Stored dataset items:

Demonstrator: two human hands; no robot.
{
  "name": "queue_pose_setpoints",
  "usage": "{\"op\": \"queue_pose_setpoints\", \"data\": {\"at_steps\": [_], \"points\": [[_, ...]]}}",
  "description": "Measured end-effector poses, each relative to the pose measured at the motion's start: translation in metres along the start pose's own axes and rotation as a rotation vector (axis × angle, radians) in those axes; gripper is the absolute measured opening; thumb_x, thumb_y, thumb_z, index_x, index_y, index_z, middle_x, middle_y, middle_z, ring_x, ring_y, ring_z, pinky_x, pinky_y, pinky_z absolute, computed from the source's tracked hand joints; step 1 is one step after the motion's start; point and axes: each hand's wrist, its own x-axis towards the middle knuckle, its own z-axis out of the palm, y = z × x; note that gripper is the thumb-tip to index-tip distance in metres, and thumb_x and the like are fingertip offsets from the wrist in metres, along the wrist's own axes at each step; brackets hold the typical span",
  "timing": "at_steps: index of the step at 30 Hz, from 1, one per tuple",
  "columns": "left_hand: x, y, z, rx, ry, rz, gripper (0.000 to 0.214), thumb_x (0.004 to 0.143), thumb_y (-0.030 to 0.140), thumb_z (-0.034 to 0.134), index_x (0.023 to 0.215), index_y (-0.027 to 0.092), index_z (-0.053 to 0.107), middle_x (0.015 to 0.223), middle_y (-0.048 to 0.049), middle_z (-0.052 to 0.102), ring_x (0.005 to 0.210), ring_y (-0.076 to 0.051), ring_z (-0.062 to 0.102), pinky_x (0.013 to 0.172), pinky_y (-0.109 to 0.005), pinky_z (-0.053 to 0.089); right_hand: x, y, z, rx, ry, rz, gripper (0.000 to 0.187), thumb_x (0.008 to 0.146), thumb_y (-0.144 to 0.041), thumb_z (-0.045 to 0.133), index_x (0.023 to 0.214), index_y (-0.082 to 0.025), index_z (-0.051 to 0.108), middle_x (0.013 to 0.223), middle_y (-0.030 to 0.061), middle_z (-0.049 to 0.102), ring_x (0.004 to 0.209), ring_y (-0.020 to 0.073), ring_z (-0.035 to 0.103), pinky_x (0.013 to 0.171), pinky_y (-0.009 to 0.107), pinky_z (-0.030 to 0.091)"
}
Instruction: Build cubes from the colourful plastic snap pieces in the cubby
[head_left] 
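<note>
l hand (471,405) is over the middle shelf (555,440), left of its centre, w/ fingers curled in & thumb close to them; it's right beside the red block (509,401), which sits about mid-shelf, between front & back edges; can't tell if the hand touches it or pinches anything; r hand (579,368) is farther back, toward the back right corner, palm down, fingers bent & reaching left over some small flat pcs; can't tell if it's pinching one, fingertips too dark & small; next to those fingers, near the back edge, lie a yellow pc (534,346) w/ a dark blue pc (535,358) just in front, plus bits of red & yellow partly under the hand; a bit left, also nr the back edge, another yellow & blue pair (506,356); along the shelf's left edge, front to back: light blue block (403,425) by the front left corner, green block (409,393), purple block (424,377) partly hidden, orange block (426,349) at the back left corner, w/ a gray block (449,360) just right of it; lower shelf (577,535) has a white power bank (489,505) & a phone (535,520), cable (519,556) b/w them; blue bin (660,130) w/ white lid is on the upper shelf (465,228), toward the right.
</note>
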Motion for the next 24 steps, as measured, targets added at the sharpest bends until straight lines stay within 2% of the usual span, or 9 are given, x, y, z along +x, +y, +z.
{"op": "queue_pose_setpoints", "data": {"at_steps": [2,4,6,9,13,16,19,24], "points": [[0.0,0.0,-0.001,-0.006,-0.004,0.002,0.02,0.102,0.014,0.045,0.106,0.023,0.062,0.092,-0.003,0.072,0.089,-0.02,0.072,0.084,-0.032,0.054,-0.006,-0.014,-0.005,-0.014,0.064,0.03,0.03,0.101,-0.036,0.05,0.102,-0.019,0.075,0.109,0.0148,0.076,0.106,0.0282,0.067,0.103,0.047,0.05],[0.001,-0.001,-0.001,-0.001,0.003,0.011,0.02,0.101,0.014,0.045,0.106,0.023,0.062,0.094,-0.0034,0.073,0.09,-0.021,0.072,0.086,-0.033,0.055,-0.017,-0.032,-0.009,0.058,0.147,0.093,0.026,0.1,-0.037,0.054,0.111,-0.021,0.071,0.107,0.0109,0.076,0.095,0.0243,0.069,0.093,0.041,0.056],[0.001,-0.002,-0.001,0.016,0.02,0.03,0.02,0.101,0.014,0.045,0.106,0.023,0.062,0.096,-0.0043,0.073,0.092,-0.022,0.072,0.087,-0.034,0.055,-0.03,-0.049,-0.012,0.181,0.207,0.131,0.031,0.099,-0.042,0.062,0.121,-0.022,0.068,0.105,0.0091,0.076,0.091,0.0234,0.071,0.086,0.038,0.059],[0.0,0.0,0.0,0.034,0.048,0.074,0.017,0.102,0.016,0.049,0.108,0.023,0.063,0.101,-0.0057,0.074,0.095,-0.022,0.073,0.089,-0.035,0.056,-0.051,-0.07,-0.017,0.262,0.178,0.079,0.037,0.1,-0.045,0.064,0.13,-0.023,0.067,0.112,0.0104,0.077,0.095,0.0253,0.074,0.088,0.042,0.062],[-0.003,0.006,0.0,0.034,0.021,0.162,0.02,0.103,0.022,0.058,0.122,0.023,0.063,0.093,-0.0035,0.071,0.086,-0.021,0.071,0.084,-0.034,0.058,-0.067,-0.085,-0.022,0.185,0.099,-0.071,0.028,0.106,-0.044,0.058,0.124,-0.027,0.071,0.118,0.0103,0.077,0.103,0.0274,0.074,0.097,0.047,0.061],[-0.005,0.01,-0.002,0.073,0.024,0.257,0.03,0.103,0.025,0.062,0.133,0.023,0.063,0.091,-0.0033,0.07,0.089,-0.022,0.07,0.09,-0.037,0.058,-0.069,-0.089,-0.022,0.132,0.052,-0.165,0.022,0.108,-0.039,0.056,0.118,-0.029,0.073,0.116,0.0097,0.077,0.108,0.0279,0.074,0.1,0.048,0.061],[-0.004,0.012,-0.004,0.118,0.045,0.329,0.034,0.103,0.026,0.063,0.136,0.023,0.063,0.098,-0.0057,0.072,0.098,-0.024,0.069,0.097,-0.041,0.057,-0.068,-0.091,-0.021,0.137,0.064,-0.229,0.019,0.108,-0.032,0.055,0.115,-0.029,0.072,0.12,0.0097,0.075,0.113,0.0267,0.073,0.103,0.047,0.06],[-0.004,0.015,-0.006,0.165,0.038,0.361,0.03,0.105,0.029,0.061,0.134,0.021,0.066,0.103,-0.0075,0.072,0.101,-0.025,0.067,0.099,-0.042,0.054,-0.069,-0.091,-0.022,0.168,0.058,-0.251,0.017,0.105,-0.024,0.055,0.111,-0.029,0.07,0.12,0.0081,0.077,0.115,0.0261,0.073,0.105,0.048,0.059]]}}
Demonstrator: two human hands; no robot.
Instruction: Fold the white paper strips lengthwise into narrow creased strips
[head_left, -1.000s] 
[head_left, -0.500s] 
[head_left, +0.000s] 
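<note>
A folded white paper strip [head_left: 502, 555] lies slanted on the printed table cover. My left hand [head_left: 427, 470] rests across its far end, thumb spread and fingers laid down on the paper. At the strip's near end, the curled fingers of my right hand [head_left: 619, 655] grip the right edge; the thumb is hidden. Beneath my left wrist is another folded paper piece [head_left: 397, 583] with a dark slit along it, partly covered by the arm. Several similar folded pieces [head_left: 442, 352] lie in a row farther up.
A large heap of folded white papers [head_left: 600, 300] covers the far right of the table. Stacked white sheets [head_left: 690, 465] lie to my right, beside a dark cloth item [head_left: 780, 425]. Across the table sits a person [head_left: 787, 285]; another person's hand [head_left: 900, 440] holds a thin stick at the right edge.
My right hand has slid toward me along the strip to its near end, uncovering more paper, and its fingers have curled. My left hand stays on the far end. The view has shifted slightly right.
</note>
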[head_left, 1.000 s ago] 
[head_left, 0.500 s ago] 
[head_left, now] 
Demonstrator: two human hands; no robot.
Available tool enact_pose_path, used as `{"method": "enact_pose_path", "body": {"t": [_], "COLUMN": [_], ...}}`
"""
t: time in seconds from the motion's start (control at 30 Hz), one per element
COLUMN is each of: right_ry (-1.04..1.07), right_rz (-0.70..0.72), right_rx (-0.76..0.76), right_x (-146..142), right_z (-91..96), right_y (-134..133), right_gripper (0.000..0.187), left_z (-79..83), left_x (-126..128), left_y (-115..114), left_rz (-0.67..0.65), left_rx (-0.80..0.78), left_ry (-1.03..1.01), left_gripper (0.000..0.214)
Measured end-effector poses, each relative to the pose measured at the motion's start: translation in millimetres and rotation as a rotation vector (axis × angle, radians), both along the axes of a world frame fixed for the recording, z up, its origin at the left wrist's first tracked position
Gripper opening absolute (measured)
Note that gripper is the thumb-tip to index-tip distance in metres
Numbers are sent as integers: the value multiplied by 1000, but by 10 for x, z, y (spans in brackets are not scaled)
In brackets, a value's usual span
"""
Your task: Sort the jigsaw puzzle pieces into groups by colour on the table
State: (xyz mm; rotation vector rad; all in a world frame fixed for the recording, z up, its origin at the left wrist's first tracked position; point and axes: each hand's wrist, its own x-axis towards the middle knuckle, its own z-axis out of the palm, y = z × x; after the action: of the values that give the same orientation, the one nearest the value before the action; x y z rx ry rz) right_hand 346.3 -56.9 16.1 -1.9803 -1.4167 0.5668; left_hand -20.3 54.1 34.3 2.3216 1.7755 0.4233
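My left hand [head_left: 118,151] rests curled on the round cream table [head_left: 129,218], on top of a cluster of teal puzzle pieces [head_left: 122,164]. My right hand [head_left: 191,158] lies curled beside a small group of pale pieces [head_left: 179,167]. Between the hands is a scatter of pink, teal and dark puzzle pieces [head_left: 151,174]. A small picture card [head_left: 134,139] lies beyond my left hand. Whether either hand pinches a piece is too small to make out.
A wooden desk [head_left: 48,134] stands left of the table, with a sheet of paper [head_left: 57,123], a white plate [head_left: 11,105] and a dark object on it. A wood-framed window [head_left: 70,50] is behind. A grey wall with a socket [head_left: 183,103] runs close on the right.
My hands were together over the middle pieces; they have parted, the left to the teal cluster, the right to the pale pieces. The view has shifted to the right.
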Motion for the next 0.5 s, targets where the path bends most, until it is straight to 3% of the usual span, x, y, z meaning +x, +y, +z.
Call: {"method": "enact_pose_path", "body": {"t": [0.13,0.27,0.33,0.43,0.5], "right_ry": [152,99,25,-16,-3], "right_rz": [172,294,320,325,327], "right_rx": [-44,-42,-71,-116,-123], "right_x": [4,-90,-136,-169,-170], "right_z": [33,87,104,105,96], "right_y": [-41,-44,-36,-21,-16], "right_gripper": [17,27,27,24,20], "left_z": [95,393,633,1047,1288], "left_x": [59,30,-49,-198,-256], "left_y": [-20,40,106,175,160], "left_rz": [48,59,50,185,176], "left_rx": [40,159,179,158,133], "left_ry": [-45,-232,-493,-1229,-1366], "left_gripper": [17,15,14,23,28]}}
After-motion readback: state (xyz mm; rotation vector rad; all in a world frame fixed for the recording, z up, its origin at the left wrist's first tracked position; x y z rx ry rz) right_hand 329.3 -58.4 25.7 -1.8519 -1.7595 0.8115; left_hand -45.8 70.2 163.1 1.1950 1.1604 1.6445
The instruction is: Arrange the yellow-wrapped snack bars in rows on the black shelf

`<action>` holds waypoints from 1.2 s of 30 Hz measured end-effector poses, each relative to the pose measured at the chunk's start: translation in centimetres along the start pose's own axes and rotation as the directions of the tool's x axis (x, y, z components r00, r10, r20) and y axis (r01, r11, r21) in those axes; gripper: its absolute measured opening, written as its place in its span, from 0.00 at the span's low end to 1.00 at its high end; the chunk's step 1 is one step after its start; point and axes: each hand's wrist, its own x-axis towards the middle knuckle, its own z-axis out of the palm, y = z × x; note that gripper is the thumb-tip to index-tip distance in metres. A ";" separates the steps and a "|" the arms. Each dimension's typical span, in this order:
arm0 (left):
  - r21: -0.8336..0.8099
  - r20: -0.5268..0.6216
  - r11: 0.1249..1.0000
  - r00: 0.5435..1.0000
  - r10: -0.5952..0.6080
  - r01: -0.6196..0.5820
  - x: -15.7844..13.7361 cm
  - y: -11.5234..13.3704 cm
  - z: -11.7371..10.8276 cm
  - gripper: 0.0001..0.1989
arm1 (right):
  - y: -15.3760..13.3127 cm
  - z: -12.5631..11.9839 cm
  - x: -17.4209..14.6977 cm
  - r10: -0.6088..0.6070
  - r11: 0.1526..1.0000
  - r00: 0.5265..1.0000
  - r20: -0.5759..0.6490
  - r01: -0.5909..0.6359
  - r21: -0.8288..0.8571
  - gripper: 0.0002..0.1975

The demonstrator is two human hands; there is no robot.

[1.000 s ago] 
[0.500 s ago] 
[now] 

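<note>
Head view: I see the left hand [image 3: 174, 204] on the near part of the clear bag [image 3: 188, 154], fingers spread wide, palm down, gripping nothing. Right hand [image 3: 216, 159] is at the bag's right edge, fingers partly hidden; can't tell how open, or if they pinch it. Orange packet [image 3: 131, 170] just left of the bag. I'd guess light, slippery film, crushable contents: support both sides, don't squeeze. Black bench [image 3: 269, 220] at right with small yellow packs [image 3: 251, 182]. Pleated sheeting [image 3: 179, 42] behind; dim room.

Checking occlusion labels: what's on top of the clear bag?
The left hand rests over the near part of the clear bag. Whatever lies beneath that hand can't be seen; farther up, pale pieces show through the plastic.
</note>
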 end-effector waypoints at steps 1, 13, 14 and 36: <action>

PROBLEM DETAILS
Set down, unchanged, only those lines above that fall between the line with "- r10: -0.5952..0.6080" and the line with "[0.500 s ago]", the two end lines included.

WRITTEN ANSWER
  - r10: -0.5952..0.6080
  - r01: -0.6196..0.5820
  - x: -15.7844..13.7361 cm
  - y: -11.5234..13.3704 cm
  - z: -11.7371..10.8276 cm
  - gripper: 0.0001..0.1989
arm1 (right):
  - y: -15.3760..13.3127 cm
  - z: -12.5631..11.9839 cm
  - x: -17.4209..14.6977 cm
  - r10: -0.6088..0.6070
  - r11: 0.1526..1.0000
  - r00: 0.5265..1.0000
  - r20: -0.5759..0.6490
  - r01: -0.5909..0.6359
  - r21: -0.8288..0.8571
  - gripper: 0.0002..0.1975

The demonstrator is two human hands; there is no robot.

[1.000 s ago] 
[0.500 s ago] 

Nothing further remains to be added to the answer.